The suit, filed in Montgomery County Circuit Court in Rockville, claims that the counteroffer, which led to the resolution of the takeover battle that left Martin Marietta independent but $900 million in debt, "saddles Martin Marietta's public shareholders with an investment in a financially crippled company."

It also charges that, by thwarting Bendix's offer, Martin Marietta deprived its minority stockholders of a chance to sell their stock to Bendix for a profit. Seventy percent of Martin Marietta's stock was purchased by Bendix, but Martin Marietta, under its offer, bought more than half of Bendix, forcing Bendix to merge with Allied Corp. In that transaction, Allied and Marietta swapped stock, leaving Allied in control of Bendix and with 37 percent of Marietta.

The suit, filed by Marietta shareholder Richard Ash, is at least the second filed against the company in connection with the takeover battle. Ash seeks to force the directors to make restitution for the alleged breach of fiduciary duties and to pay back "excessive" salaries received by the directors.

A Martin Marietta spokesman said the suit "has no merit and we're going to defend ourselves vigorously."

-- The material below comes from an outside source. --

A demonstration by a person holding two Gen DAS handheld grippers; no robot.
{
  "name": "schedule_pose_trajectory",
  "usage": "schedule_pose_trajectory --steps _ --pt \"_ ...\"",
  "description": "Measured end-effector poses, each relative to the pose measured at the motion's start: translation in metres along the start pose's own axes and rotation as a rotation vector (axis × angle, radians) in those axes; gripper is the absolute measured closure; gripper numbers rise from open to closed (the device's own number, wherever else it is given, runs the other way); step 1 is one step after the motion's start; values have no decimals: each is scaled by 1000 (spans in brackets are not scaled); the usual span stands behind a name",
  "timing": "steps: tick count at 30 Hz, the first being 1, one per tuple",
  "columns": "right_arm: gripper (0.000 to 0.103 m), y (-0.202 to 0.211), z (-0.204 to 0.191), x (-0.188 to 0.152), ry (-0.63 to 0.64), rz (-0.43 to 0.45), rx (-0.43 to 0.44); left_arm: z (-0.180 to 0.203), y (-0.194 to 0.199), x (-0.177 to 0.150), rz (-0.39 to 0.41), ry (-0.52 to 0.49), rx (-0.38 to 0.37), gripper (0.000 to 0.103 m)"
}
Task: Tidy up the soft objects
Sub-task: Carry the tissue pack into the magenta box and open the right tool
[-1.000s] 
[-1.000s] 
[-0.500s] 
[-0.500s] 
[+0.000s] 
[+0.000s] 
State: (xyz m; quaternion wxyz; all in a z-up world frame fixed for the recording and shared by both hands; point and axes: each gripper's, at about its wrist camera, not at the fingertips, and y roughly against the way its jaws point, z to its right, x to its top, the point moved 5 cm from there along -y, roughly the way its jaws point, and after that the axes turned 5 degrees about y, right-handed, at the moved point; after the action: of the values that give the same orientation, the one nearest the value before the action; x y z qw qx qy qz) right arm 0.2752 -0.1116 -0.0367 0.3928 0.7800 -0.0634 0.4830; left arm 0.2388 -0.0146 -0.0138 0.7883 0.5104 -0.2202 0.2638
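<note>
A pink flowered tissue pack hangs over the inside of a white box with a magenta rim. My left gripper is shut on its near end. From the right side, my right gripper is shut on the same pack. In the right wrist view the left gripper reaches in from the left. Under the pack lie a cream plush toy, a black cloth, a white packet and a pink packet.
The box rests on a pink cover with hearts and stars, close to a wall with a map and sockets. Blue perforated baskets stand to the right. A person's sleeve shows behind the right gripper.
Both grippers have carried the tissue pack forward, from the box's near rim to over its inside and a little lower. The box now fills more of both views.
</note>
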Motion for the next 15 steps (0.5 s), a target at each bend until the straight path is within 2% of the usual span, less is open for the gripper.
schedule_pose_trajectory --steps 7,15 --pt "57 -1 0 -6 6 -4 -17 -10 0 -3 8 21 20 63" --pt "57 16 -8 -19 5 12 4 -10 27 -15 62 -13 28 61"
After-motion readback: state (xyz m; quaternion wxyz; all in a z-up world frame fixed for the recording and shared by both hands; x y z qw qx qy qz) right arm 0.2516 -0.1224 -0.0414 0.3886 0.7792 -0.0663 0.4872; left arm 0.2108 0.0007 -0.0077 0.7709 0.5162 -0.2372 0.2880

In an interview last week, Marietta President Thomas G. Pownall denied that the company's executives had been self-serving in their defense of the company against the Bendix offer. He said he presumed that the company's remaining stockholders had not sold their stock to Bendix for the offer of $48 a share because they preferred to remain as holders of Martin Marietta shares.

"Their attitude, I believe, was and is that, with a considerably reduced stockholder base, their income potential was better than it might have been than if they'd tendered for $48 and sold out."